(MATERIAL FOR THIS TASK begins)

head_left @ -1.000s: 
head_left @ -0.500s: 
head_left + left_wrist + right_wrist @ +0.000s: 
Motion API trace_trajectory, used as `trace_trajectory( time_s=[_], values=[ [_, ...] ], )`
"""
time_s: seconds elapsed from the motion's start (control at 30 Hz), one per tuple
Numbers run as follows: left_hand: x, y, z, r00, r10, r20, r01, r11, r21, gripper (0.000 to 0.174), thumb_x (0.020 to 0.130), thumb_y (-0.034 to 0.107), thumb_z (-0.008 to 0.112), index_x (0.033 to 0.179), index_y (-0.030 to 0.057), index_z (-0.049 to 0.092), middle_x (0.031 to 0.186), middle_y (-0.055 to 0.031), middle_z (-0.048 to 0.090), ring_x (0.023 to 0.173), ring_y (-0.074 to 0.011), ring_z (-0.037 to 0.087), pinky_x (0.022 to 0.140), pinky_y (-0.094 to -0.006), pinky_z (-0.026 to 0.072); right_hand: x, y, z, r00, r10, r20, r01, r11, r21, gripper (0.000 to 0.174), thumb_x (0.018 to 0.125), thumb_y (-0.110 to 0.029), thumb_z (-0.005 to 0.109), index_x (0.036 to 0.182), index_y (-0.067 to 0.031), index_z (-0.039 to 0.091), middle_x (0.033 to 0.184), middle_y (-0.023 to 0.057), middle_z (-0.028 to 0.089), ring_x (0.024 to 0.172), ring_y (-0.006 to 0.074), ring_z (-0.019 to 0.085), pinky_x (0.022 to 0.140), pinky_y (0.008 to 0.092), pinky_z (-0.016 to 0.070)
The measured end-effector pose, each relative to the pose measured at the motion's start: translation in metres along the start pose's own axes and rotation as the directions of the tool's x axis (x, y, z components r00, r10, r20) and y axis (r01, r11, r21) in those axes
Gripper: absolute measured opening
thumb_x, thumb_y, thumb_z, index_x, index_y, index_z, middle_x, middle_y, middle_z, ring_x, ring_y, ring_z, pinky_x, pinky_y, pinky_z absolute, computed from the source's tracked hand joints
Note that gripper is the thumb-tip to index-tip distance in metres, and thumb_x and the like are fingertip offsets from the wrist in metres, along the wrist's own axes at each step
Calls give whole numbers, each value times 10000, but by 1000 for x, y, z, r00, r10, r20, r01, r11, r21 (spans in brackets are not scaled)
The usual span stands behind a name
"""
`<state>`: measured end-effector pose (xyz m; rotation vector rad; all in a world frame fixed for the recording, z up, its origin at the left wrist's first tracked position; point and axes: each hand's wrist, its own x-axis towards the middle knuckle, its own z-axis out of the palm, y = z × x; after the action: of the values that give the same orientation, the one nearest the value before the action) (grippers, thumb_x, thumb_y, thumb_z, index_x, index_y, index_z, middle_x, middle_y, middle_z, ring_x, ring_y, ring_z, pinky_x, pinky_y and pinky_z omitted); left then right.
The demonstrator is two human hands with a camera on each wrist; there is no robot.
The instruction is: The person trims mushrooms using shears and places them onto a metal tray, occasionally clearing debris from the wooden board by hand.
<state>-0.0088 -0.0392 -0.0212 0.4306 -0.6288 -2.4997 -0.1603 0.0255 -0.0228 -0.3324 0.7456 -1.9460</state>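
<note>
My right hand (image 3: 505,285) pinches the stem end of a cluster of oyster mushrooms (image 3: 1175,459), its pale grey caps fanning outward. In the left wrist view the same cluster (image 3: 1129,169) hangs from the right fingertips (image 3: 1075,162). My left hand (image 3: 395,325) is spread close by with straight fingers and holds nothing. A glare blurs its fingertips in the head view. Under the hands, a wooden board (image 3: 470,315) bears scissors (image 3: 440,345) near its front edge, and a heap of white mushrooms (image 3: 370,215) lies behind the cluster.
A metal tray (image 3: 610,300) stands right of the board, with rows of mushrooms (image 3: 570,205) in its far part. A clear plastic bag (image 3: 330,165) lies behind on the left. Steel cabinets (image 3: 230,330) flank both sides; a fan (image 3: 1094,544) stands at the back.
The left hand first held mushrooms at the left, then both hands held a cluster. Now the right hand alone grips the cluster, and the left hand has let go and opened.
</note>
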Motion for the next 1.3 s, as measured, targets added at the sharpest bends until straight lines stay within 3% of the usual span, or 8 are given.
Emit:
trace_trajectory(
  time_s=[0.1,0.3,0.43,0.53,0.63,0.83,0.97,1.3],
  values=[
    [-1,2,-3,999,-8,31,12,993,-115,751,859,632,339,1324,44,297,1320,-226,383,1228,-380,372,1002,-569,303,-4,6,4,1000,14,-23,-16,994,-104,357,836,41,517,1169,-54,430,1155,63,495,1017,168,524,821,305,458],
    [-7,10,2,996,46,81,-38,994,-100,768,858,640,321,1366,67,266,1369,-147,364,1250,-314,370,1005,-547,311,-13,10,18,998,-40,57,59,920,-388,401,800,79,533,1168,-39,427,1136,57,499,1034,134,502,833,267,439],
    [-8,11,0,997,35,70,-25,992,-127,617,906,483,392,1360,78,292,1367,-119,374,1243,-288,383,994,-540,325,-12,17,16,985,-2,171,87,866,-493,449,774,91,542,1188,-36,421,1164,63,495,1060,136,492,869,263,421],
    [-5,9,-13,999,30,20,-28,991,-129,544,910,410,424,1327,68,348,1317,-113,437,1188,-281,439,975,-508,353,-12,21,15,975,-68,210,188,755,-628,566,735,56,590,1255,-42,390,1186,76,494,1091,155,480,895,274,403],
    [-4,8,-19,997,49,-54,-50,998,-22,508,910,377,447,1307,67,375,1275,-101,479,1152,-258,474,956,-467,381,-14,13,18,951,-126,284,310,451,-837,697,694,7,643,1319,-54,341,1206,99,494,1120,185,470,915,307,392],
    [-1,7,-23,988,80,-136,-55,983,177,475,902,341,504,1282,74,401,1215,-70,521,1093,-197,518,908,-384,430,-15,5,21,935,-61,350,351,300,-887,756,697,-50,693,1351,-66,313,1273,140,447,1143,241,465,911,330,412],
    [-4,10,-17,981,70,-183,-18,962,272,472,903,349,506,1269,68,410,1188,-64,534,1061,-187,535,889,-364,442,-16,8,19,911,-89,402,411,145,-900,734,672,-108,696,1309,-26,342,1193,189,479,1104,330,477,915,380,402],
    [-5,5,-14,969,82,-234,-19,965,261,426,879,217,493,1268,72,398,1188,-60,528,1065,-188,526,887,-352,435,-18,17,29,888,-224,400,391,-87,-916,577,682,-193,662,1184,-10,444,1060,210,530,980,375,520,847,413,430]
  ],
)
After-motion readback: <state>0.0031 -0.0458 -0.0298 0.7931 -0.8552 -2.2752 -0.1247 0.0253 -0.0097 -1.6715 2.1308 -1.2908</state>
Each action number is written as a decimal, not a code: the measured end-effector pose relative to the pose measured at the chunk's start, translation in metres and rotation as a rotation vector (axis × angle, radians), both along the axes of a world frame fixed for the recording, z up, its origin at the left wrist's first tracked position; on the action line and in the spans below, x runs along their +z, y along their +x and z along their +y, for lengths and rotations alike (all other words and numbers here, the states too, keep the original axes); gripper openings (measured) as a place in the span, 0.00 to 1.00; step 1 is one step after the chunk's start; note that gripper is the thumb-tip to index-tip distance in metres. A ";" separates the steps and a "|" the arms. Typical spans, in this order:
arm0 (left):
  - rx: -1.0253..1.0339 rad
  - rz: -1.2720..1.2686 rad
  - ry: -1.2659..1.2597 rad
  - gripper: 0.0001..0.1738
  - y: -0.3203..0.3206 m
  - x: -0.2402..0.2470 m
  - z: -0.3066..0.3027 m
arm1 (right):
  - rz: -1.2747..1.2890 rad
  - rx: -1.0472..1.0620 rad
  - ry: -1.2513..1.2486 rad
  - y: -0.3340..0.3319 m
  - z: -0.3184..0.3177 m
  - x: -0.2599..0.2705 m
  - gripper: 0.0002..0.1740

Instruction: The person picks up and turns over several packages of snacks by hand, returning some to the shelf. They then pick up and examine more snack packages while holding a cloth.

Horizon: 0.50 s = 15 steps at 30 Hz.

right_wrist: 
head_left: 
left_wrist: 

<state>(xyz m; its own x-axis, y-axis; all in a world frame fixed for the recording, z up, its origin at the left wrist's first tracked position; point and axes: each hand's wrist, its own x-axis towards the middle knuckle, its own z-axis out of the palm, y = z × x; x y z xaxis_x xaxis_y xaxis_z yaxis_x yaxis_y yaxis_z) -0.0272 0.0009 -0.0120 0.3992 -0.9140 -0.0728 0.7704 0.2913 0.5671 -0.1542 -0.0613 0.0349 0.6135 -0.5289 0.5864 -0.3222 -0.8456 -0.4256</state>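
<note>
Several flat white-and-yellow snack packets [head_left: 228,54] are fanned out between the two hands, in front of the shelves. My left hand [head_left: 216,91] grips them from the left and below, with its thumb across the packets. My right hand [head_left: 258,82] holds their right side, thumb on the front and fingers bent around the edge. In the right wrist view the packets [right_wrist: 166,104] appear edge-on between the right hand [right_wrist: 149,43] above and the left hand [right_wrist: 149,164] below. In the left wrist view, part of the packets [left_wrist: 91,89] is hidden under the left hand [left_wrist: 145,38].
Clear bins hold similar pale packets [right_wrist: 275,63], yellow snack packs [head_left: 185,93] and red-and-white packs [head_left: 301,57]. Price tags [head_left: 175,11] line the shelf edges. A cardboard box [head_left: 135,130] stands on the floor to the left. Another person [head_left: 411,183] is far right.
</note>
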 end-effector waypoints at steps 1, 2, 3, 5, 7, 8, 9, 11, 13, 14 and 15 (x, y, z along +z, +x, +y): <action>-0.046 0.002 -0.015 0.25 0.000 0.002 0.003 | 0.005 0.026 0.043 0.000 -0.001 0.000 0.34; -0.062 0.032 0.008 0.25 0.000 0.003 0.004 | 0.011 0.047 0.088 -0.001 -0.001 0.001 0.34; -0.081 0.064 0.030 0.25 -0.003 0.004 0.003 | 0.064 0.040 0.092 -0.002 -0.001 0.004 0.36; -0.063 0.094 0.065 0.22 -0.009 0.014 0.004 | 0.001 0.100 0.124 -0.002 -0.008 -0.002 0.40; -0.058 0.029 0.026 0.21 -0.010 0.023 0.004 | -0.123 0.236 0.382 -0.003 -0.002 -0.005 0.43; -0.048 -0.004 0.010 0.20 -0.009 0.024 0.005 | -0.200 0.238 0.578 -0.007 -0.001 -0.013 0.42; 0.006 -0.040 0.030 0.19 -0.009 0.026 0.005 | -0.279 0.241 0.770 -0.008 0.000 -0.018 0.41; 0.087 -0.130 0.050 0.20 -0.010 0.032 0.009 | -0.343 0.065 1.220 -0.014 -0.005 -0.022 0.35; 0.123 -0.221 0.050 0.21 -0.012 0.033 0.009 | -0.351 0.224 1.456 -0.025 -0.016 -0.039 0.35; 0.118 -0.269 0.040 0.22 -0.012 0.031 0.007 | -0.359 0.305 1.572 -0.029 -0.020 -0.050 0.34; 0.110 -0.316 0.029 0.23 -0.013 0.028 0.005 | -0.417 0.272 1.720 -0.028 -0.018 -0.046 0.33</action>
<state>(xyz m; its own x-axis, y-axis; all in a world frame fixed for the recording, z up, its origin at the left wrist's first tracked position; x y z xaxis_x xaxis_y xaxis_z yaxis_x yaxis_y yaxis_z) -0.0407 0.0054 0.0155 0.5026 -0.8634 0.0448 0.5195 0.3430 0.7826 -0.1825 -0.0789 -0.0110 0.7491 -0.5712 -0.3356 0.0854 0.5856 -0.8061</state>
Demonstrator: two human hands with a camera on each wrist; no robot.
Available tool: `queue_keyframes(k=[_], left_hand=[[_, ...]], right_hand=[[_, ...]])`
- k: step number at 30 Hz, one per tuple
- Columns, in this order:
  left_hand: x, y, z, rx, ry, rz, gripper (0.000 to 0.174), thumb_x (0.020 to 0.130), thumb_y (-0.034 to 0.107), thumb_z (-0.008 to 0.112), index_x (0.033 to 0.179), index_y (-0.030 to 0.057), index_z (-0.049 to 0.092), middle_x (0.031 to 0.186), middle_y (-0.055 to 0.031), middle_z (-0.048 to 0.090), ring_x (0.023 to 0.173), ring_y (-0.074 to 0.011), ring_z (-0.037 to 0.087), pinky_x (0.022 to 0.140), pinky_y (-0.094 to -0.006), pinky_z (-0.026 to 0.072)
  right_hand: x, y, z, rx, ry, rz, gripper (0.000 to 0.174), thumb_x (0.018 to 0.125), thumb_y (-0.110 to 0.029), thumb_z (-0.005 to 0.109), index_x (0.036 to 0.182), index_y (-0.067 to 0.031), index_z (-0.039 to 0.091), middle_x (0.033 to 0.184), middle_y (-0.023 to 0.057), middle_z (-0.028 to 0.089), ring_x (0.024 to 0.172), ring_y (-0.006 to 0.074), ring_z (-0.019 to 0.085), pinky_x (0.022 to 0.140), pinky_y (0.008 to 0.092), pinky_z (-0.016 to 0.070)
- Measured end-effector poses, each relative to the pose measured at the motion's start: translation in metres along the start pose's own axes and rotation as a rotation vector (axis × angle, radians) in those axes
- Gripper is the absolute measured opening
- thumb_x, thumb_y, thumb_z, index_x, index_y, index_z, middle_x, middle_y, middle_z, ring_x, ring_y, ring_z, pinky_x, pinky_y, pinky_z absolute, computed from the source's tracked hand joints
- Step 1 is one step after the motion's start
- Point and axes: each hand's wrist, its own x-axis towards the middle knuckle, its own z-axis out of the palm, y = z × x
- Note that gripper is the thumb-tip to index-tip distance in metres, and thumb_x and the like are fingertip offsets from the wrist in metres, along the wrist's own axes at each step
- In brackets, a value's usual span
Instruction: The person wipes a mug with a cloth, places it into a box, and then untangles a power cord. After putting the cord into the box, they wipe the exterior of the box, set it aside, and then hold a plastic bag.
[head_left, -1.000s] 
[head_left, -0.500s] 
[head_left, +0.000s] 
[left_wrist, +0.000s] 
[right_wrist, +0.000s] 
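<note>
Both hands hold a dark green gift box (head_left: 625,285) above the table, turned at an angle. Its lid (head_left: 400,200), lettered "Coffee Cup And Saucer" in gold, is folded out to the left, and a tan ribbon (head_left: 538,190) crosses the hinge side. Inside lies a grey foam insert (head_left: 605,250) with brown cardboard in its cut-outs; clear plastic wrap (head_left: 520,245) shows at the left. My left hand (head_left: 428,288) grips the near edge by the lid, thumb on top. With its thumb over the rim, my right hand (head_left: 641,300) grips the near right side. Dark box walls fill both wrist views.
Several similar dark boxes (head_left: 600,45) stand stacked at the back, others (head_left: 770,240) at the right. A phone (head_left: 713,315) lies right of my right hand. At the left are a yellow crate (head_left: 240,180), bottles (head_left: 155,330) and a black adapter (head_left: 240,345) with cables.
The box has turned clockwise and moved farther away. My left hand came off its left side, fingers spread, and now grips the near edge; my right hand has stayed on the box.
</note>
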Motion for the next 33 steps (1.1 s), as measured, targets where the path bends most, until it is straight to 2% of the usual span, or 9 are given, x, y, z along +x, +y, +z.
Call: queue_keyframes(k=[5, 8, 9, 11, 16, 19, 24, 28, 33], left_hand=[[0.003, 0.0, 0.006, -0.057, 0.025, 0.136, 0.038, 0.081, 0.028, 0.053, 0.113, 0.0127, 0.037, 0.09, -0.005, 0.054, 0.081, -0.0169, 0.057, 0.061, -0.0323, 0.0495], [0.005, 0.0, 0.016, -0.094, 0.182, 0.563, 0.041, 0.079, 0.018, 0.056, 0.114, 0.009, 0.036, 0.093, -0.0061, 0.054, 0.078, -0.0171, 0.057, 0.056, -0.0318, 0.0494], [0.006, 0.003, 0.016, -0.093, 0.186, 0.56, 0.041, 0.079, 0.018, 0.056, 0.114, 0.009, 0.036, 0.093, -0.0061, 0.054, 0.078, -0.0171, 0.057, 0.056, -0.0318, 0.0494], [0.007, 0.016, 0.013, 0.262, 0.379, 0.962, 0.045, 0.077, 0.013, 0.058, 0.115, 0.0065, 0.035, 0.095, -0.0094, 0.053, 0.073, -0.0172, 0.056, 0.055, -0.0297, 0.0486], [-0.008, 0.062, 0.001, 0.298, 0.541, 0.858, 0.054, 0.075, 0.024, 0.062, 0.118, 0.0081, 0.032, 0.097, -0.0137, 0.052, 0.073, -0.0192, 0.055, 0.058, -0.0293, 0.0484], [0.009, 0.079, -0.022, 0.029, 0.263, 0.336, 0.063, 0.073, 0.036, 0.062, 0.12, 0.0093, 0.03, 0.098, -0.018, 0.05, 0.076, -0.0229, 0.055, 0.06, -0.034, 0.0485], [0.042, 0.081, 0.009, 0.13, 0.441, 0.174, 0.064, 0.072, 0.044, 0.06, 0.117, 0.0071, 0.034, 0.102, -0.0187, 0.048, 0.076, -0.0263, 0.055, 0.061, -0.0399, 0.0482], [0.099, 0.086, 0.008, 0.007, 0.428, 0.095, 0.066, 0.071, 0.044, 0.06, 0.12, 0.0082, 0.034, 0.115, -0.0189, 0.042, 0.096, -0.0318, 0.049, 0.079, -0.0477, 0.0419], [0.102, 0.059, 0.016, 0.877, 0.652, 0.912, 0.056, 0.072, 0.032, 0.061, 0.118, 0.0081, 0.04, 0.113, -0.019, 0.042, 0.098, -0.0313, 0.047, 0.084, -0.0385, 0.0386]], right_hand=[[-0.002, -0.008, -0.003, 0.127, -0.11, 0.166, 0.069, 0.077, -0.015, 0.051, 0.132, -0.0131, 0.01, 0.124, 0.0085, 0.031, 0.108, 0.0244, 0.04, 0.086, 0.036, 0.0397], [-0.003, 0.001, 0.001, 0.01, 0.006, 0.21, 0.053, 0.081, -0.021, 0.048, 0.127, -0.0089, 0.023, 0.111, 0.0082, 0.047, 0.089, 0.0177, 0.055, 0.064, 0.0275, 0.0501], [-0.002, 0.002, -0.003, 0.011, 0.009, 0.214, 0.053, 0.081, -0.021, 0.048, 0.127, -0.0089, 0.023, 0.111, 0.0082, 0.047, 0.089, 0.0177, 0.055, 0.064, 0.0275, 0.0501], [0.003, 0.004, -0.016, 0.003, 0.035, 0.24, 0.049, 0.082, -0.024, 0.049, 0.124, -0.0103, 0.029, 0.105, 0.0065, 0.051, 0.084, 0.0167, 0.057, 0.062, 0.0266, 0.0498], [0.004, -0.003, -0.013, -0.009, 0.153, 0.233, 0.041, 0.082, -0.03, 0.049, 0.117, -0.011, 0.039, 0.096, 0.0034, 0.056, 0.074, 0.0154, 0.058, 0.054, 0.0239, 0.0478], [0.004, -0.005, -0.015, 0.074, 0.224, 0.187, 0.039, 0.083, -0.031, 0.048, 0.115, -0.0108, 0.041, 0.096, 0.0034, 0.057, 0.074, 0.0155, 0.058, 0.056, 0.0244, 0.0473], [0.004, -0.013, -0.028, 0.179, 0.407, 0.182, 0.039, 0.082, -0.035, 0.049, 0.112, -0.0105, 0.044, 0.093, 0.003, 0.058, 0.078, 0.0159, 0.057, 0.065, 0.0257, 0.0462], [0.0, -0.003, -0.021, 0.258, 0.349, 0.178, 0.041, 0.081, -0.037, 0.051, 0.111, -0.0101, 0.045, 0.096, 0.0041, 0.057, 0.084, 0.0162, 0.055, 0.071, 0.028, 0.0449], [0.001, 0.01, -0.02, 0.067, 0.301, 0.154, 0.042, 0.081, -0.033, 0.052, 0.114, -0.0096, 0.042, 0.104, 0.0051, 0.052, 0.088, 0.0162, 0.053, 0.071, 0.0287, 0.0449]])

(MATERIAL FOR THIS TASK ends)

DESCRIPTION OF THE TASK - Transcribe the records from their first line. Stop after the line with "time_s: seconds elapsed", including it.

SOLVED PROBLEM -
head_left @ -1.000s: 
head_left @ -0.500s: 
head_left + left_wrist + right_wrist @ +0.000s: 
Motion API trace_trajectory, used as `trace_trajectory( time_s=[_], values=[ [_, ...] ], )`
"""
time_s: seconds elapsed from the motion's start (control at 30 Hz), one per tuple

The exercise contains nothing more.